Ecker, A., Berens, P., Keliris, G., Bethge, M., Logothetis, N., & Tolias, A. (2010). Decorrelated Firing in Cortical Microcircuits. Poster presented at AREADNE 2010: Research in Encoding And Decoding of Neural Ensembles, Santorini, Greece.


Cite as: http://hdl.handle.net/11858/00-001M-0000-0013-BFC6-0
Abstract
Correlated trial-to-trial variability in the activity of cortical neurons is thought to reflect the functional connectivity of the circuit. Many cortical areas are organized into functional columns, in which neurons are believed to be densely connected and share common input. Numerous studies report a high degree of correlated variability between nearby cells. We developed chronically implanted multi-tetrode arrays offering unprecedented recording quality to re-examine this question in primary visual cortex of awake macaques. We found that even nearby neurons with similar orientation tuning show virtually no correlated variability. In a total of 46 recording sessions from two monkeys, we presented either static or drifting sine-wave gratings at eight different orientations.

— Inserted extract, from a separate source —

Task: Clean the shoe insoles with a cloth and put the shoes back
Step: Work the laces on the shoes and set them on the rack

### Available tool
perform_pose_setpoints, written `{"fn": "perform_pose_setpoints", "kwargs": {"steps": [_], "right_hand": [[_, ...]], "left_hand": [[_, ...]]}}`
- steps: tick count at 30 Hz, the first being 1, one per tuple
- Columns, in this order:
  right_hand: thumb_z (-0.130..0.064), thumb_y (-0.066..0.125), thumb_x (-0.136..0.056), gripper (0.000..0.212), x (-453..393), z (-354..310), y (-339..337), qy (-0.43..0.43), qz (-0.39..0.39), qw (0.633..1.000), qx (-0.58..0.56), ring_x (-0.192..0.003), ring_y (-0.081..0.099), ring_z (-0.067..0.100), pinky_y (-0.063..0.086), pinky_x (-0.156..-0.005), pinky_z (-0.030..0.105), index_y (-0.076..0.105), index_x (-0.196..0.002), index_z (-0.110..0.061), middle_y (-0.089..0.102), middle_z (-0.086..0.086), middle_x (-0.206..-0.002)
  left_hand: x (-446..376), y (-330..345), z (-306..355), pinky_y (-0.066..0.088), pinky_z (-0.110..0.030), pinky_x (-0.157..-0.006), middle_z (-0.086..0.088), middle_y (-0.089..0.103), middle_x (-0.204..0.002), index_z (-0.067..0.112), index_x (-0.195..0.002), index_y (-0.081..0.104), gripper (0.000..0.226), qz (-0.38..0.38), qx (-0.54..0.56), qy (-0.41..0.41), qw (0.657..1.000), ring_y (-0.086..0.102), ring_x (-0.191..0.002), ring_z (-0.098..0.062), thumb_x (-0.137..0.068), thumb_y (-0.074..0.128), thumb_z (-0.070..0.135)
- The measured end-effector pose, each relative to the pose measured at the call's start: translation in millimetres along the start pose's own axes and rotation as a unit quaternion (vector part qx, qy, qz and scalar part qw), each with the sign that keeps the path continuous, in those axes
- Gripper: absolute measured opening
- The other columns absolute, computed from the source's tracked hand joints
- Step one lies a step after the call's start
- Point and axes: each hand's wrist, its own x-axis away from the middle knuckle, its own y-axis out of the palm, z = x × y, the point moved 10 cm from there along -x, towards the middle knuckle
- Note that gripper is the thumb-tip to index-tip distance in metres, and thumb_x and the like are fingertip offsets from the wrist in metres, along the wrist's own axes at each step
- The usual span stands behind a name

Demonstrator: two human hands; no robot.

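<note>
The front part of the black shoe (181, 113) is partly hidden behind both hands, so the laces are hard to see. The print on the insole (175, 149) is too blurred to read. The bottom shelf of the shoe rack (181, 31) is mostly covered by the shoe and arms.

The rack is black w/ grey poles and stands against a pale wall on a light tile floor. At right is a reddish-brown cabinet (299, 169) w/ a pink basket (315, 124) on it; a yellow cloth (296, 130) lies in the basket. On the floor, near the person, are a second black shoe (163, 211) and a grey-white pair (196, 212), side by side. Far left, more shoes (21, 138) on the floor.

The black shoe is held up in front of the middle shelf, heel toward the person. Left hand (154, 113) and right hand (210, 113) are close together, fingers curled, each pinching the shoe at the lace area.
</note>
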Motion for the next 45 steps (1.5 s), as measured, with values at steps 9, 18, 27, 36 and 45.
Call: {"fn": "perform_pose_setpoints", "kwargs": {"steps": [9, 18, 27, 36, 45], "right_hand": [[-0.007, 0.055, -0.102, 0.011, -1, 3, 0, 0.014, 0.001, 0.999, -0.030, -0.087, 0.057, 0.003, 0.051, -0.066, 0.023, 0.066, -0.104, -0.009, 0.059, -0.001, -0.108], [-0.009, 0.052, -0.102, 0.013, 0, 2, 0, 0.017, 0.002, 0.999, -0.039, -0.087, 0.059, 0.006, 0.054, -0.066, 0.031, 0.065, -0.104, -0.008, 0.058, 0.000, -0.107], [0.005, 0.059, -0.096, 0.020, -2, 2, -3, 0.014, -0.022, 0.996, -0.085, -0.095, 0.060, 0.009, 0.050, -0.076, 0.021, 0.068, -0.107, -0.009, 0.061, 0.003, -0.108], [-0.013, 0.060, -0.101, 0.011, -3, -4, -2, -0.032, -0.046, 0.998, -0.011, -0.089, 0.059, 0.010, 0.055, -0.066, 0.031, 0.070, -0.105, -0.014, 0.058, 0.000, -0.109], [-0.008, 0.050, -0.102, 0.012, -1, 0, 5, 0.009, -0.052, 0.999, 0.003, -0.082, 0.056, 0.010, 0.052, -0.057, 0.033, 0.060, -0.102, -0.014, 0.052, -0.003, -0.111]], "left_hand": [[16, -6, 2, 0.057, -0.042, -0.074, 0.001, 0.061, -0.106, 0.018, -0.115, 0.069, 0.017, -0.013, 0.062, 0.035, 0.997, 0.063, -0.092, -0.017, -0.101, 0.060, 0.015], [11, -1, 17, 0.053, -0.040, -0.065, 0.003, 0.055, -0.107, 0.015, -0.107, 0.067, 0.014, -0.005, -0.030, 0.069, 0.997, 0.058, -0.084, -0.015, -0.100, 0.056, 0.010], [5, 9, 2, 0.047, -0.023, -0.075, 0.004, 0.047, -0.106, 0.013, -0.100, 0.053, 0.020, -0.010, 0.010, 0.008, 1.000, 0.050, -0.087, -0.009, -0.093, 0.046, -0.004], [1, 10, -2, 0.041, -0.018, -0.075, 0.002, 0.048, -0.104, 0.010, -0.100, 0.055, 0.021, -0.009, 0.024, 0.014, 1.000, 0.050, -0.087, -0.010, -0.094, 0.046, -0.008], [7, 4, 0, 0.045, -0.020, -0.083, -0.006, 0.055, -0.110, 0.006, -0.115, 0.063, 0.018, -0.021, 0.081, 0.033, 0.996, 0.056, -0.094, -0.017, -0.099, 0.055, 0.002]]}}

We recorded from 407 well isolated, visually responsive and orientation-tuned neurons, resulting in 1907 simultaneously recorded pairs of neurons. In 406 of these pairs both neurons were recorded by the same tetrode. Despite being physically close to each other and having highly overlapping receptive fields, neurons recorded from the same tetrode had exceedingly low spike count correlations (rsc = 0.005 ± 0.004; mean ± SEM). Even cells with similar preferred orientations (rsignal > 0.5) had very weak correlations (rsc = 0.028 ± 0.010). This was also true if pairs were strongly driven by gratings with orientations close to the cells’ preferred orientations. Correlations between neurons recorded by different tetrodes showed a similar pattern. They were low on average (rsc = 0.010 ± 0.002) with a weak relation between tuning similarity and spike count correlations (two-sample t test, rsignal < 0.5 versus rsignal > 0.5: P = 0.003, n = 1907). To investigate whether low correlations also occur under more naturalistic stimulus conditions, we presented natural images to one of the monkeys. The average rsc was close to zero (rsc = 0.001 ± 0.005, n = 329) with no relation between receptive field overlap and spike count correlations. We obtained a similar result during stimulation with moving bars in a third monkey (rsc = 0.014 ± 0.011, n = 56). Our findings suggest a refinement of current models of cortical microcircuit architecture and function: either adjacent neurons share only a few percent of their inputs or, alternatively, their activity is actively decorrelated.